» Goal of the exercise: Please return the whole listing, character for character.

» Data extract:

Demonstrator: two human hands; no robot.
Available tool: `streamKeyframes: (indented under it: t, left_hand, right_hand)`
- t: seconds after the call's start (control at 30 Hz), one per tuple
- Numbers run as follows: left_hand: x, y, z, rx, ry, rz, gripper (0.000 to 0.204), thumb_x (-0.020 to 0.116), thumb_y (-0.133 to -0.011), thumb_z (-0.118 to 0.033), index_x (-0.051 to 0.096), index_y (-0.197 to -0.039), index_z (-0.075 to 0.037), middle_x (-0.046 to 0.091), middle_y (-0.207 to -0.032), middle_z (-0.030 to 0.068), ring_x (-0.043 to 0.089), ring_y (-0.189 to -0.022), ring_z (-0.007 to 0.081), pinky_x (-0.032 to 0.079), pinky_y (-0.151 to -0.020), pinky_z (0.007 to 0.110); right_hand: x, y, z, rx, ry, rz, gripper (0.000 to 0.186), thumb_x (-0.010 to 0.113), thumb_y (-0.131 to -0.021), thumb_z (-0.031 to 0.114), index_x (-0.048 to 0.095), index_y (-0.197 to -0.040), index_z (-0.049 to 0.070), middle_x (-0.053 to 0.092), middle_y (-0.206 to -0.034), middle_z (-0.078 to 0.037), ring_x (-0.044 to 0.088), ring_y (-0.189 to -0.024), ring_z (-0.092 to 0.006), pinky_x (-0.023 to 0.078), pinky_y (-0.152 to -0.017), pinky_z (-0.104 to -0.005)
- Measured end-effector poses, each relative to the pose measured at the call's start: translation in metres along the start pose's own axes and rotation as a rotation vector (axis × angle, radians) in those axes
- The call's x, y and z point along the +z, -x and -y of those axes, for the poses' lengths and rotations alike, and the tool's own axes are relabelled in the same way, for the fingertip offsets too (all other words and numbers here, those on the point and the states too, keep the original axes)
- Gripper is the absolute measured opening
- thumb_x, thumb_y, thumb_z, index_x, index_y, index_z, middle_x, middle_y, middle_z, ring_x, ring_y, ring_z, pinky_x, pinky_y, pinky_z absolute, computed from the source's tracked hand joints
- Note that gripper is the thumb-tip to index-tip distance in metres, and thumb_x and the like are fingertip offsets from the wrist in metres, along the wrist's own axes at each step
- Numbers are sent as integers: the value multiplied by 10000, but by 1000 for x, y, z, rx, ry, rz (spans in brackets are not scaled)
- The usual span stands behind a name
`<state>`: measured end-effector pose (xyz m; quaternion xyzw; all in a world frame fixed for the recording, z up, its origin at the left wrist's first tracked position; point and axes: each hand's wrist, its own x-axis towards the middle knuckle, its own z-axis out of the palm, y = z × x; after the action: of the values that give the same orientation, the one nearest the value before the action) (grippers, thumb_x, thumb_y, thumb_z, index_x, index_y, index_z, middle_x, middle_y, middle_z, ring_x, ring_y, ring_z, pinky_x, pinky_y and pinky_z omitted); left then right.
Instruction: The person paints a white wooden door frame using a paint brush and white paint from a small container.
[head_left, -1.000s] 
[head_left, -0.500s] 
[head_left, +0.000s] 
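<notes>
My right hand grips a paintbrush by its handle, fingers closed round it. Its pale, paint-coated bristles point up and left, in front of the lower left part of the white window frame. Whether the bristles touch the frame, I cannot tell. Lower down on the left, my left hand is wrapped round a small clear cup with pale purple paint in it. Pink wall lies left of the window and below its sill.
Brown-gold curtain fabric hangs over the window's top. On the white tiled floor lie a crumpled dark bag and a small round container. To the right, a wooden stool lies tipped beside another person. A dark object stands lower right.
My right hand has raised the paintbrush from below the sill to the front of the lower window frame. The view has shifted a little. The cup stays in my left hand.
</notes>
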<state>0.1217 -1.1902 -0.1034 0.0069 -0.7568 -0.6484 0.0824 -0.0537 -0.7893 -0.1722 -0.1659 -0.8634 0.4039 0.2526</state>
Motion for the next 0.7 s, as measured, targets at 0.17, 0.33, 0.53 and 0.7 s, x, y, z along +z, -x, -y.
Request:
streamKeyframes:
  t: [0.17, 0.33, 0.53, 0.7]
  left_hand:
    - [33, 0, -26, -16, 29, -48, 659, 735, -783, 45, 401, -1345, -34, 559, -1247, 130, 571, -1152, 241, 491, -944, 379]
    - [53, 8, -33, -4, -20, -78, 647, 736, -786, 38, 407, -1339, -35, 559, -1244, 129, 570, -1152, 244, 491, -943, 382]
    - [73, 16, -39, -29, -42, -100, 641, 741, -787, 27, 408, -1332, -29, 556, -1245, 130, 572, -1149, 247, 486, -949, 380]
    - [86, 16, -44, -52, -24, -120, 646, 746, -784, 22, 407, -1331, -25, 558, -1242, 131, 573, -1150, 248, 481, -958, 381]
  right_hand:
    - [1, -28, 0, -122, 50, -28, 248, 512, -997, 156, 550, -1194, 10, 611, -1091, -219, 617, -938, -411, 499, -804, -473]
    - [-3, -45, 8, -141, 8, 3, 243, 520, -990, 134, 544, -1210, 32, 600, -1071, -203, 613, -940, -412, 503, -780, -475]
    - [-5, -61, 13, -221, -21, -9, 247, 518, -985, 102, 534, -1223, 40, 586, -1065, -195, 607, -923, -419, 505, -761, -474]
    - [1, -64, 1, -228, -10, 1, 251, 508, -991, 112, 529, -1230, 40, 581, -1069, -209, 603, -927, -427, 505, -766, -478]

» Result:
Demonstrator: two human hands; no robot.
Available tool: `streamKeyframes: (indented under it: t, left_hand, right_hand)`
- t: seconds after the call's start (control at 30 Hz), one per tuple
- Numbers run as follows: left_hand: x, y, z, rx, ry, rz, gripper (0.000 to 0.204), thumb_x (-0.020 to 0.116), thumb_y (-0.133 to -0.011), thumb_z (-0.118 to 0.033), index_x (-0.051 to 0.096), index_y (-0.197 to -0.039), index_z (-0.075 to 0.037), middle_x (-0.046 to 0.091), middle_y (-0.207 to -0.032), middle_z (-0.030 to 0.068), ring_x (-0.043 to 0.089), ring_y (-0.189 to -0.022), ring_z (-0.007 to 0.081), pinky_x (-0.032 to 0.079), pinky_y (-0.151 to -0.020), pinky_z (0.007 to 0.110); right_hand: x, y, z, rx, ry, rz, gripper (0.000 to 0.186), thumb_x (-0.010 to 0.113), thumb_y (-0.131 to -0.021), thumb_z (-0.031 to 0.114), index_x (-0.048 to 0.095), index_y (-0.197 to -0.040), index_z (-0.049 to 0.070), middle_x (-0.053 to 0.092), middle_y (-0.206 to -0.034), middle_z (-0.078 to 0.037), ring_x (-0.044 to 0.088), ring_y (-0.189 to -0.024), ring_z (-0.092 to 0.006), pinky_x (-0.023 to 0.078), pinky_y (-0.152 to -0.017), pinky_z (-0.104 to -0.005)
- Measured end-effector poses, each relative to the pose measured at the call's start: translation in metres along the start pose's own axes and rotation as a rotation vector (axis × angle, radians) in those axes
- The call's x, y and z point along the +z, -x and -y of those axes, for the poses' lengths and rotations alike, and the tool's own axes are relabelled in the same way, for the fingertip offsets too (all other words and numbers here, those on the point and the states too, keep the original axes)
- Gripper is the absolute measured opening
- thumb_x, thumb_y, thumb_z, index_x, index_y, index_z, middle_x, middle_y, middle_z, ring_x, ring_y, ring_z, pinky_x, pinky_y, pinky_z absolute, computed from the source's tracked hand joints
- Note that gripper is the thumb-tip to index-tip distance in metres, and thumb_x and the like are fingertip offsets from the wrist in metres, along the wrist's own axes at each step
- Numbers are sent as integers: the value multiplied by 10000, but by 1000 for x, y, z, rx, ry, rz (spans in brackets are not scaled)
- The usual span stands behind a name
`<state>`: measured end-effector pose (xyz m; quaternion xyzw; all in a world frame fixed for the recording, z up, its origin at the left wrist's first tracked position; point and axes: each hand's wrist, its own x-axis towards the middle knuckle, its own z-axis out of the palm, y = z × x; after the action: of the values that give the same orientation, the one nearest the value before the action) (grippers, thumb_x, thumb_y, thumb_z, index_x, index_y, index_z, middle_x, middle_y, middle_z, ring_x, ring_y, ring_z, pinky_x, pinky_y and pinky_z omitted); left then right.
Instruction: The person paints a white wooden door frame using a paint brush and white paint from a small container.
[head_left, -1.000s] 
[head_left, -0.500s] 
[head_left, +0.000s] 
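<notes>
My right hand grips a paintbrush by its handle, fingers closed round it. Its pale, paint-coated bristles point up and left, in front of the lower left part of the white window frame. Whether the bristles touch the frame, I cannot tell. Lower down on the left, my left hand is wrapped round a small clear cup with pale purple paint in it. Pink wall lies left of the window and below its sill.
Brown-gold curtain fabric hangs over the window's top. On the white tiled floor lie a crumpled dark bag and a small round container. To the right, a wooden stool lies tipped beside another person. A dark object stands lower right.
My right hand has raised the paintbrush from below the sill to the front of the lower window frame. The view has shifted a little. The cup stays in my left hand.
</notes>
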<state>0.1217 -1.1902 -0.1034 0.0069 -0.7568 -0.6484 0.0824 -0.0537 -0.7893 -0.1722 -0.1659 -0.8634 0.4039 0.2526</state>
Motion for the next 0.7 s, as measured, targets at 0.17, 0.33, 0.53 and 0.7 s, x, y, z along +z, -x, -y.
Request:
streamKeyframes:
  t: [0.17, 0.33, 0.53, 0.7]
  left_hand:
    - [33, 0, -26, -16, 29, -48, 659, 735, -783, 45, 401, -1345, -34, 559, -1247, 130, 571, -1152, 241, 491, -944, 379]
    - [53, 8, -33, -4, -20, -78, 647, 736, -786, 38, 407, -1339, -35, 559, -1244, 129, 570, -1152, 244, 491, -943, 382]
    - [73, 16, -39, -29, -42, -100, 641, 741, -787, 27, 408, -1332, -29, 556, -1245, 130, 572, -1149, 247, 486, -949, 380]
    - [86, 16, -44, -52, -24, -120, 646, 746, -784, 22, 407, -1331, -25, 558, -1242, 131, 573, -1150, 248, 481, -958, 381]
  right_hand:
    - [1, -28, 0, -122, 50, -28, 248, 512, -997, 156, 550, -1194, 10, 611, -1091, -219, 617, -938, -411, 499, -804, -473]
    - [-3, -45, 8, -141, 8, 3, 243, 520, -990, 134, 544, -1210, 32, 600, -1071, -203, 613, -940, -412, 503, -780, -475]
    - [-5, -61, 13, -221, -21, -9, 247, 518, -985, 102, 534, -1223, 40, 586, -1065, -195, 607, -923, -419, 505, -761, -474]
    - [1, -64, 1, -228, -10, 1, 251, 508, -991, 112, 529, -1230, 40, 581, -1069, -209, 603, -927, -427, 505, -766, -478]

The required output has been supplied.